TASK BRIEF — This task calls for copying each line below that contains "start".

WORKING DATA —
....
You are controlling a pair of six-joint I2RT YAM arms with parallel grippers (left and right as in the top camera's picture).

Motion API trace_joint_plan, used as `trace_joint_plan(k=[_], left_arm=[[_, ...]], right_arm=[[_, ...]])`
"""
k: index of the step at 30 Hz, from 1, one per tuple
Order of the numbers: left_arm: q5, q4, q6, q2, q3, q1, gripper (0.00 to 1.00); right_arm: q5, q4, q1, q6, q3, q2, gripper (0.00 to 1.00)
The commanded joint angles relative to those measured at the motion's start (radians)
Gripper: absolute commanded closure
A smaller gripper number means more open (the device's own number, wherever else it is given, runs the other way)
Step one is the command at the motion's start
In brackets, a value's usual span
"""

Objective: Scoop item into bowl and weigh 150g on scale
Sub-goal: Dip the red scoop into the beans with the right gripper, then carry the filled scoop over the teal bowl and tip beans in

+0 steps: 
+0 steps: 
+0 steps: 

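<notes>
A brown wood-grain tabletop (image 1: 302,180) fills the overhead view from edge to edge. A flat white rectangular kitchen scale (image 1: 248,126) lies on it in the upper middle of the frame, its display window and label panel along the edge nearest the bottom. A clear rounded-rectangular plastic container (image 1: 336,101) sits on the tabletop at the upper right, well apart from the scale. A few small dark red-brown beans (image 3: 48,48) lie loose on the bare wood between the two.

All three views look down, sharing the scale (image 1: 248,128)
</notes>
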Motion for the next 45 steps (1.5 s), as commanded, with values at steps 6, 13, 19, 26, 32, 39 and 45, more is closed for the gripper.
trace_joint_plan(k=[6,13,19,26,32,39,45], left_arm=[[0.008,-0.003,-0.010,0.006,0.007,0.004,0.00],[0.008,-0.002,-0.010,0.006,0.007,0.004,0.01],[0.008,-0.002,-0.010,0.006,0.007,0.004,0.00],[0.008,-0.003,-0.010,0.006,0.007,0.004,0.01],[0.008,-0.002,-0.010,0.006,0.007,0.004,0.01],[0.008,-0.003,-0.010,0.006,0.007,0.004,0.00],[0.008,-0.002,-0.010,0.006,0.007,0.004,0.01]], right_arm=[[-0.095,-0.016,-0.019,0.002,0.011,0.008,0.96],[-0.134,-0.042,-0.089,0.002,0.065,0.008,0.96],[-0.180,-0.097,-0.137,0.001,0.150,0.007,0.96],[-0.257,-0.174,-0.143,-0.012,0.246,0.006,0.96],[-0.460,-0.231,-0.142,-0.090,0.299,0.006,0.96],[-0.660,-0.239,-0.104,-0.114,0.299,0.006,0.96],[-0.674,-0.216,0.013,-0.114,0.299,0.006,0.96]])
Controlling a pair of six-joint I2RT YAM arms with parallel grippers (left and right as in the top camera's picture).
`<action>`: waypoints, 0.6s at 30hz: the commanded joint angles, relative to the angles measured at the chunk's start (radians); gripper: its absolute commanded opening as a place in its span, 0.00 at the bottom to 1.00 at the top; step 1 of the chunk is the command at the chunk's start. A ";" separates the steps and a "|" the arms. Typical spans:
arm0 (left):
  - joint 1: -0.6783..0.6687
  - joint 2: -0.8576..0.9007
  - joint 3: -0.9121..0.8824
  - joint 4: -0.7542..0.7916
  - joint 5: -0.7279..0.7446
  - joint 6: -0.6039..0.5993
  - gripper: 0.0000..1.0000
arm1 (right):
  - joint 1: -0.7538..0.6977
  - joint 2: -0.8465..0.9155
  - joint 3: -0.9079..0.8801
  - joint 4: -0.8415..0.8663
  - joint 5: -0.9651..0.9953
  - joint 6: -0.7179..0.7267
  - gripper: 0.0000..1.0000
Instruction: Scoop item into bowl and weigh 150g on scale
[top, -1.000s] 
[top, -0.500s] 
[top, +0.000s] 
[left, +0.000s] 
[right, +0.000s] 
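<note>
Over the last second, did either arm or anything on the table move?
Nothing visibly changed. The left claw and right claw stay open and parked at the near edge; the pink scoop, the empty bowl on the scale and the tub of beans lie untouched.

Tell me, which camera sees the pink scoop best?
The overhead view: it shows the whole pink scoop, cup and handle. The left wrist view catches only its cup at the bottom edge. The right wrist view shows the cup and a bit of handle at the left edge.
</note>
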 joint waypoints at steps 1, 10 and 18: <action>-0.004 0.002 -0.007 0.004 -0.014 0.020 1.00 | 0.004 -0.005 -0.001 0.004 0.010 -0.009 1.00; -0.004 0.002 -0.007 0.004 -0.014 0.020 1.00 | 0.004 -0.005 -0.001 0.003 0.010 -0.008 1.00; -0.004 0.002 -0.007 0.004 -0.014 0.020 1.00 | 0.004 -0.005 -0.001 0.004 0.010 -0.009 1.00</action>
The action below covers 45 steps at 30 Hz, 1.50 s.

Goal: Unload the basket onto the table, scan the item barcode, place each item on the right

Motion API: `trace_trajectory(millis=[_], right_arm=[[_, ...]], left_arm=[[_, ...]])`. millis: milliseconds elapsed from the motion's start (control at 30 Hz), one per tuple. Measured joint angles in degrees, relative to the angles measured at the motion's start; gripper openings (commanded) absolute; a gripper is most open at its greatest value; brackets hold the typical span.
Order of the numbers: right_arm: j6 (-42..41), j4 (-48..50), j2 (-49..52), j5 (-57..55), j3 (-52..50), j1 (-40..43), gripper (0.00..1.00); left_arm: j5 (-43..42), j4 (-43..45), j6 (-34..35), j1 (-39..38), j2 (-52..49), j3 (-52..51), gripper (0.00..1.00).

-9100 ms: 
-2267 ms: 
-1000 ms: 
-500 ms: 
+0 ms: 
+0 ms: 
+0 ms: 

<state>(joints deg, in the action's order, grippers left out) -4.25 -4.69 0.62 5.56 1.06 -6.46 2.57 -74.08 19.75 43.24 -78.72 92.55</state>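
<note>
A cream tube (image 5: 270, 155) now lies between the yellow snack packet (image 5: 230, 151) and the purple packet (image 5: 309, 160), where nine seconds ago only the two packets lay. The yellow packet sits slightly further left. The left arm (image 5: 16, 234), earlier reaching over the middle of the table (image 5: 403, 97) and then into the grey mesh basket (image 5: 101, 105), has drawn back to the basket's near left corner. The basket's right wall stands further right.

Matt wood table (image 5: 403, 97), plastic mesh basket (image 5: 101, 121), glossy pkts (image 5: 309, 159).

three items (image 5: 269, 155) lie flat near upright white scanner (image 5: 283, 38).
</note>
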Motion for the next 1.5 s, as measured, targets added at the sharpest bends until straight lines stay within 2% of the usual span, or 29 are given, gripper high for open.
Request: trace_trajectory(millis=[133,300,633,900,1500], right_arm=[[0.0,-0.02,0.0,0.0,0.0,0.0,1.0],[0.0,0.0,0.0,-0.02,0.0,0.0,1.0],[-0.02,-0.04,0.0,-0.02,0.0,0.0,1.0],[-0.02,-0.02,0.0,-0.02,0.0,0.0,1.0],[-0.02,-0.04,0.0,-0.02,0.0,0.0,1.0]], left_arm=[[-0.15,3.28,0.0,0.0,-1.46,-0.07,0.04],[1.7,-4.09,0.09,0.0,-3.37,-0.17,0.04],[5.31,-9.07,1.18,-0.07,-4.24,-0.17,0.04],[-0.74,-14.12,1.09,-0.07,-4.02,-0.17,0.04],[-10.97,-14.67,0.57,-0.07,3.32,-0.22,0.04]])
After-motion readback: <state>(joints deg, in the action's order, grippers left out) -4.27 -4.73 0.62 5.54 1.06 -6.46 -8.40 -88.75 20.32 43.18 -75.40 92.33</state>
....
SOLUTION TO THE PROBLEM —
The commanded joint angles relative to those measured at the motion's start (radians)
Step one is the command at the motion's start
`<action>`: waypoints, 0.6s at 30hz: the commanded joint angles, relative to the angles measured at the chunk's start (radians); gripper: its absolute commanded opening as a place in its span, 0.00 at the bottom to 1.00 at the top; step 1 of the chunk is the command at the chunk's start. A ";" separates the steps and a "|" the arms. Typical spans:
Motion API: `trace_trajectory(millis=[_], right_arm=[[_, ...]], left_arm=[[_, ...]])`. millis: milliseconds elapsed from the motion's start (control at 30 Hz), one per tuple. Measured joint angles in degrees, relative to the angles measured at the motion's start; gripper openings (commanded) absolute; a gripper is most open at its greatest value; brackets hold the typical span.

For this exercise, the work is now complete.